I had an Early 1988 Winnebago Windcruiser with enormous single pane windows. I ended up securing full sheets of perspex to the bedroom windows as secondary double glazing and sticking dark tint film over the rest. This did improve things somewhat.

A cheap dehumidifyer about £80 from B&Q also worked well while it was in storage.

Ray.


----------



## gaspode (May 9, 2005)

Hi dora

Due to the historical ridiculously low energy costs in the US, ARV makers have been slow to realise the need for efficient insulation (and efficient engines) I'm afraid. Instead they simply prefer to throw loads of power at the problem, hence the large engines, furnaces, generators and A/C units. If you want an energy efficient van that will cope with European winter conditions then you need a German made product.
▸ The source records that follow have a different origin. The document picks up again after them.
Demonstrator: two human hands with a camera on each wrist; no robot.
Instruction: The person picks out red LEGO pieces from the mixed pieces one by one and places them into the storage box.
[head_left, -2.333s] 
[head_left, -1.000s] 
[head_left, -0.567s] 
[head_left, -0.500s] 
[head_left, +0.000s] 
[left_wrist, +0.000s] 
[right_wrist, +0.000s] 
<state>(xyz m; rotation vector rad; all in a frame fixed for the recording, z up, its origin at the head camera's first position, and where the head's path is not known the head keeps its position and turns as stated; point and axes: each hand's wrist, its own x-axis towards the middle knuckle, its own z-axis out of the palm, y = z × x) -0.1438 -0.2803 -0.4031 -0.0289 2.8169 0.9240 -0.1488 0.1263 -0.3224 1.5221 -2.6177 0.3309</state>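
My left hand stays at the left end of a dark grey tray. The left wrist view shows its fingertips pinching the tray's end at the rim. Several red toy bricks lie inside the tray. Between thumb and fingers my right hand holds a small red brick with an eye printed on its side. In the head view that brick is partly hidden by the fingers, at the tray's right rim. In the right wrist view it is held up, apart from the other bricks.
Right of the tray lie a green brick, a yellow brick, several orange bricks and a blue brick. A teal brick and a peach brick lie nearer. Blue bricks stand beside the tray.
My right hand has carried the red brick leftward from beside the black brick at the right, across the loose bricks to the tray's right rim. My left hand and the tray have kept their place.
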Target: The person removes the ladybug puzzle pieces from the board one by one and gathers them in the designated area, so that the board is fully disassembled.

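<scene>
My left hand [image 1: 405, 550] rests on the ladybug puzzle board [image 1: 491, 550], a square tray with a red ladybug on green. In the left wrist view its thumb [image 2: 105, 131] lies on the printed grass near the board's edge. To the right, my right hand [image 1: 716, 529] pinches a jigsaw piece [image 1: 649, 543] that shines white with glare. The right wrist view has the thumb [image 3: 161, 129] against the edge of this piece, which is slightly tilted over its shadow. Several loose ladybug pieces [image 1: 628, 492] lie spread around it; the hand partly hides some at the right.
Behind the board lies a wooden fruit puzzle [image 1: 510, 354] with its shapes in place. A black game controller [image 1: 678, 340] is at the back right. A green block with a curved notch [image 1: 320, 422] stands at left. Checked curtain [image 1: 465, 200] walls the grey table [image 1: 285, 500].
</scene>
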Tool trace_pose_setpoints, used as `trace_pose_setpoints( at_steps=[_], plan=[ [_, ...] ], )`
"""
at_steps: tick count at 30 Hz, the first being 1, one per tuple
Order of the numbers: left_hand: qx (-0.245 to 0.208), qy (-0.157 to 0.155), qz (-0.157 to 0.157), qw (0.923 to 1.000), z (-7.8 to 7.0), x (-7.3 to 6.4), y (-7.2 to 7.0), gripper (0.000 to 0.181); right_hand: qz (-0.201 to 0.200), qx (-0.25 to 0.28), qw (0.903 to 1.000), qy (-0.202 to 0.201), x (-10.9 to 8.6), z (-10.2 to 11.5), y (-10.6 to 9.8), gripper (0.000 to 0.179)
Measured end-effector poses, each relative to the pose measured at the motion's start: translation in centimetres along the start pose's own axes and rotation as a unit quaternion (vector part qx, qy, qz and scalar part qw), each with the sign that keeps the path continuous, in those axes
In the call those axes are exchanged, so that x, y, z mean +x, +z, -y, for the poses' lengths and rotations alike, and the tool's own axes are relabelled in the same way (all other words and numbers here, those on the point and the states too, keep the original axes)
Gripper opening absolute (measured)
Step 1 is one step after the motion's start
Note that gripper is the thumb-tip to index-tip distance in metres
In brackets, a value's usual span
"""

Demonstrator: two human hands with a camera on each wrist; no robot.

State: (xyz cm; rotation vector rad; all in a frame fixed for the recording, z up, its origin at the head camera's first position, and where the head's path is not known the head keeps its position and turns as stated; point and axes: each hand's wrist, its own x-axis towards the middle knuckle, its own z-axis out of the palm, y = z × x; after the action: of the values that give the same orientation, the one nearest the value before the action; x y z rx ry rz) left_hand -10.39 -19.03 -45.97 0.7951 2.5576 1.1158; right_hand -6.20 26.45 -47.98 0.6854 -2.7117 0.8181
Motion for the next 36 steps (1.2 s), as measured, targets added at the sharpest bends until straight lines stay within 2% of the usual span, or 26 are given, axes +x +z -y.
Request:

What can you do? try some form of secondary glazing and make sure you've got adequate ventilation is about all I can suggest - and turn up the heating. :roll:


----------



## Rapide561 (Oct 1, 2005)

Hi

I would suggest leaving a window or two slightly open for air movement. At the front, on the dash, my friends who have a RV have fitted some small frost heaters. These are round in shape and about the size of a kitchen roll tube. They are low wattage and help to keep the screen free of condensation in addition to providing a little extra heat at the front. 

You could contact Van Comfort at Retford and enquire about the possibility of made to measure external windscreen covers. 

As for side windows - then either retro fit double glazing or buy a dehumidifer to assist. 

Russell


----------



## beagle (Sep 25, 2005)

You could try secondary plastic double glazing on your side windws using this magnetic system

I've used it in the house, it stopped condensation completely. In the summer, just lift the panels off and stow away till next winter.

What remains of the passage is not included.